_Collected material_

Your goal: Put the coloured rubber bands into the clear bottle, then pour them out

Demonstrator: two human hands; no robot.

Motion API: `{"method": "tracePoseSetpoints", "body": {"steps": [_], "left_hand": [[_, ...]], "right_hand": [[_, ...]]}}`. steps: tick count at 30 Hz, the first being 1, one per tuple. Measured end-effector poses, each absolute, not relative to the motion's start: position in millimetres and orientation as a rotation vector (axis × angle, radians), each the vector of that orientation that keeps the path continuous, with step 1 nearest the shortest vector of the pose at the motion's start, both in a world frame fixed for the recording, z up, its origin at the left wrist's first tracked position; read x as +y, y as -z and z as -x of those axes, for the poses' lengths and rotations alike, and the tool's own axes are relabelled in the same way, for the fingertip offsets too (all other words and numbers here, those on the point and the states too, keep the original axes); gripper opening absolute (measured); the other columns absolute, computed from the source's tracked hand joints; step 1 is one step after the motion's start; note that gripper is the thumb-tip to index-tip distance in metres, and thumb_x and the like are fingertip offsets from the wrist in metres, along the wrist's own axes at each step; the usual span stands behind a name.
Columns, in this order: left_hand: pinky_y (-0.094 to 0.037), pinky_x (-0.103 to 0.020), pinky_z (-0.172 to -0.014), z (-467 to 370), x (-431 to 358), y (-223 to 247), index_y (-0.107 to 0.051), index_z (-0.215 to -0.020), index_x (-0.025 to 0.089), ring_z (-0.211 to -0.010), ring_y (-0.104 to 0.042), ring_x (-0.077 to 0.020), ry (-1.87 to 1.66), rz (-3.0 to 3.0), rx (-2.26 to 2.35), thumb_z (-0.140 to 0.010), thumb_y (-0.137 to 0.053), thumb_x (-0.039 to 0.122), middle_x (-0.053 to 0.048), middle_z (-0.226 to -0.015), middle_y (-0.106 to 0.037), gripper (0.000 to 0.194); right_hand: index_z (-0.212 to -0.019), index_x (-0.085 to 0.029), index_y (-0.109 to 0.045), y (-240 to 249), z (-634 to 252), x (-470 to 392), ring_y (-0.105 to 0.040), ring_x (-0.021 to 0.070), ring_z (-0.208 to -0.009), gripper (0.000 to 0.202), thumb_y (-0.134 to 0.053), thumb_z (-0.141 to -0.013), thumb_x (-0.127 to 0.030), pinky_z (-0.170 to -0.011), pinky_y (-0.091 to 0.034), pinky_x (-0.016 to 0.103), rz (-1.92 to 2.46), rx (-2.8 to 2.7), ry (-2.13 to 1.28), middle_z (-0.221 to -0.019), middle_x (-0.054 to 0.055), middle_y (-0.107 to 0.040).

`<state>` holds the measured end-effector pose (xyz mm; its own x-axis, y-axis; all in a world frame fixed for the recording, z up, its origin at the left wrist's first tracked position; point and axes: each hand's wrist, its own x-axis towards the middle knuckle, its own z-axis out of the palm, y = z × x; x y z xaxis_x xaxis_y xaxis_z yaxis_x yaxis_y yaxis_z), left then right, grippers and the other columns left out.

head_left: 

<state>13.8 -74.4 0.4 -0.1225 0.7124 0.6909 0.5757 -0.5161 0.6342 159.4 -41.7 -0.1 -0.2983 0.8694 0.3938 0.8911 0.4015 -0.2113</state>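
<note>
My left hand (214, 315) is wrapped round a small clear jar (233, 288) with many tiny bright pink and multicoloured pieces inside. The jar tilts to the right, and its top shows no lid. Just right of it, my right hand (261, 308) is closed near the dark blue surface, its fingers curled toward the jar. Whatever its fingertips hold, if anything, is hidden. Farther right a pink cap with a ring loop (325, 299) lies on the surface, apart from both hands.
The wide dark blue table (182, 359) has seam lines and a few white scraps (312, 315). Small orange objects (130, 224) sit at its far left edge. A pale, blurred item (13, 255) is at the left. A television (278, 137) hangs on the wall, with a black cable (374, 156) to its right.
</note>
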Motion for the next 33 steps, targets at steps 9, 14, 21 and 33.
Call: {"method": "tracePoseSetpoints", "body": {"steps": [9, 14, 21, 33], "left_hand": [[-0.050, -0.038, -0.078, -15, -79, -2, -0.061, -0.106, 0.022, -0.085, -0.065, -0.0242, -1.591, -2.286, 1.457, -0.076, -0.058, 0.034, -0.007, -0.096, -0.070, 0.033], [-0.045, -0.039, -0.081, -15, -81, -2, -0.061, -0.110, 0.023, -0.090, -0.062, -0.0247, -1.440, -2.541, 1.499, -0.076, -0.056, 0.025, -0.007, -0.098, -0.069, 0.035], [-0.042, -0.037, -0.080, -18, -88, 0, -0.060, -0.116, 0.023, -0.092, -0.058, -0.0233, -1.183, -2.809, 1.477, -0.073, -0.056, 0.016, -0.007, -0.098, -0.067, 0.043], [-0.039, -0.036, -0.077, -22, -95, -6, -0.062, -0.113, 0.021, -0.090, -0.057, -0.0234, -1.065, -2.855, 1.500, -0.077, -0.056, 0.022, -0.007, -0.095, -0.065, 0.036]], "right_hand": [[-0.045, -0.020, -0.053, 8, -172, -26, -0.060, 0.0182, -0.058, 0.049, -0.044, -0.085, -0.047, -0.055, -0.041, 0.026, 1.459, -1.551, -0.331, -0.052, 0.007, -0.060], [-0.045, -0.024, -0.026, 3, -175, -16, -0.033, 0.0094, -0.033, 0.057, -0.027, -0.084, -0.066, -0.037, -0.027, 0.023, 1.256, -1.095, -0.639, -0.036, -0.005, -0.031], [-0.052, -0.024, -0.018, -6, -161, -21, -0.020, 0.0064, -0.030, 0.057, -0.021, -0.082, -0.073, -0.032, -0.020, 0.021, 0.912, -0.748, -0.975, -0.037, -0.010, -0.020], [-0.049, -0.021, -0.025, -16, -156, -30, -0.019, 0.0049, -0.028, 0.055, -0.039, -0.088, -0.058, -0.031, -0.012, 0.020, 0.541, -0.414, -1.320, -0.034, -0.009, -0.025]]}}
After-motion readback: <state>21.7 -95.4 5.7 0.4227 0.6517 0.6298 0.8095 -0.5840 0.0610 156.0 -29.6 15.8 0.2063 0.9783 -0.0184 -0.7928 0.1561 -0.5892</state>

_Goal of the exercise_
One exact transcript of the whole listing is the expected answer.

_Exercise result_
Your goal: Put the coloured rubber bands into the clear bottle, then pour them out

Demonstrator: two human hands; no robot.

Motion API: `{"method": "tracePoseSetpoints", "body": {"steps": [_], "left_hand": [[_, ...]], "right_hand": [[_, ...]]}}`. steps: tick count at 30 Hz, the first being 1, one per tuple. Measured end-effector poses, each absolute, not relative to the motion's start: position in millimetres and orientation as a rotation vector (axis × angle, radians), each the vector of that orientation that keeps the path continuous, with step 1 nearest the shortest vector of the pose at the motion's start, both in a world frame fixed for the recording, z up, its origin at the left wrist's first tracked position; read x as +y, y as -z and z as -x of those axes, for the poses' lengths and rotations alike, and the tool's own axes are relabelled in the same way, for the fingertip offsets too (all other words and numbers here, those on the point and the states too, keep the original axes); gripper opening absolute (measured); the other columns absolute, computed from the source's tracked hand joints; step 1 is one step after the motion's start; note that gripper is the thumb-tip to index-tip distance in metres, and thumb_x and the like are fingertip offsets from the wrist in metres, along the wrist's own axes at each step; the usual span stands behind a name.
Columns, in this order: left_hand: pinky_y (-0.094 to 0.037), pinky_x (-0.103 to 0.020), pinky_z (-0.172 to -0.014), z (-467 to 370), x (-431 to 358), y (-223 to 247), index_y (-0.107 to 0.051), index_z (-0.215 to -0.020), index_x (-0.025 to 0.089), ring_z (-0.211 to -0.010), ring_y (-0.104 to 0.042), ring_x (-0.077 to 0.020), ry (-1.87 to 1.66), rz (-3.0 to 3.0), rx (-2.26 to 2.35), thumb_z (-0.140 to 0.010), thumb_y (-0.137 to 0.053), thumb_x (-0.039 to 0.122), middle_x (-0.053 to 0.048), middle_z (-0.226 to -0.015), middle_y (-0.106 to 0.037), gripper (0.000 to 0.194); right_hand: index_z (-0.212 to -0.019), index_x (-0.085 to 0.029), index_y (-0.109 to 0.045), y (-240 to 249), z (-634 to 252), x (-470 to 392), ring_y (-0.105 to 0.040), ring_x (-0.021 to 0.070), ring_z (-0.208 to -0.009), gripper (0.000 to 0.202), thumb_y (-0.134 to 0.053), thumb_z (-0.141 to -0.013), thumb_x (-0.127 to 0.030), pinky_z (-0.170 to -0.011), pinky_y (-0.091 to 0.034), pinky_x (-0.016 to 0.103), rz (-1.92 to 2.46), rx (-2.8 to 2.7), ry (-2.13 to 1.28), middle_z (-0.221 to -0.019), middle_x (-0.054 to 0.055), middle_y (-0.107 to 0.040).

`<state>` holds the measured end-effector pose (xyz mm; its own x-axis, y-axis; all in a world frame fixed for the recording, z up, its origin at the left wrist's first tracked position; point and axes: each hand's wrist, its own x-axis towards the middle knuckle, its own z-axis out of the palm, y = z × x; x y z xaxis_x xaxis_y xaxis_z yaxis_x yaxis_y yaxis_z), left then right, grippers and the other columns left out.

head_left: 

<state>13.8 -74.4 0.4 -0.1225 0.7124 0.6909 0.5757 -0.5161 0.6342 159.4 -41.7 -0.1 -0.2983 0.8694 0.3938 0.8911 0.4015 -0.2113</state>
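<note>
My left hand (214, 315) is wrapped round a small clear jar (233, 288) with many tiny bright pink and multicoloured pieces inside. The jar tilts to the right, and its top shows no lid. Just right of it, my right hand (261, 308) is closed near the dark blue surface, its fingers curled toward the jar. Whatever its fingertips hold, if anything, is hidden. Farther right a pink cap with a ring loop (325, 299) lies on the surface, apart from both hands.
The wide dark blue table (182, 359) has seam lines and a few white scraps (312, 315). Small orange objects (130, 224) sit at its far left edge. A pale, blurred item (13, 255) is at the left. A television (278, 137) hangs on the wall, with a black cable (374, 156) to its right.
</note>
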Motion for the next 33 steps, targets at steps 9, 14, 21 and 33.
Call: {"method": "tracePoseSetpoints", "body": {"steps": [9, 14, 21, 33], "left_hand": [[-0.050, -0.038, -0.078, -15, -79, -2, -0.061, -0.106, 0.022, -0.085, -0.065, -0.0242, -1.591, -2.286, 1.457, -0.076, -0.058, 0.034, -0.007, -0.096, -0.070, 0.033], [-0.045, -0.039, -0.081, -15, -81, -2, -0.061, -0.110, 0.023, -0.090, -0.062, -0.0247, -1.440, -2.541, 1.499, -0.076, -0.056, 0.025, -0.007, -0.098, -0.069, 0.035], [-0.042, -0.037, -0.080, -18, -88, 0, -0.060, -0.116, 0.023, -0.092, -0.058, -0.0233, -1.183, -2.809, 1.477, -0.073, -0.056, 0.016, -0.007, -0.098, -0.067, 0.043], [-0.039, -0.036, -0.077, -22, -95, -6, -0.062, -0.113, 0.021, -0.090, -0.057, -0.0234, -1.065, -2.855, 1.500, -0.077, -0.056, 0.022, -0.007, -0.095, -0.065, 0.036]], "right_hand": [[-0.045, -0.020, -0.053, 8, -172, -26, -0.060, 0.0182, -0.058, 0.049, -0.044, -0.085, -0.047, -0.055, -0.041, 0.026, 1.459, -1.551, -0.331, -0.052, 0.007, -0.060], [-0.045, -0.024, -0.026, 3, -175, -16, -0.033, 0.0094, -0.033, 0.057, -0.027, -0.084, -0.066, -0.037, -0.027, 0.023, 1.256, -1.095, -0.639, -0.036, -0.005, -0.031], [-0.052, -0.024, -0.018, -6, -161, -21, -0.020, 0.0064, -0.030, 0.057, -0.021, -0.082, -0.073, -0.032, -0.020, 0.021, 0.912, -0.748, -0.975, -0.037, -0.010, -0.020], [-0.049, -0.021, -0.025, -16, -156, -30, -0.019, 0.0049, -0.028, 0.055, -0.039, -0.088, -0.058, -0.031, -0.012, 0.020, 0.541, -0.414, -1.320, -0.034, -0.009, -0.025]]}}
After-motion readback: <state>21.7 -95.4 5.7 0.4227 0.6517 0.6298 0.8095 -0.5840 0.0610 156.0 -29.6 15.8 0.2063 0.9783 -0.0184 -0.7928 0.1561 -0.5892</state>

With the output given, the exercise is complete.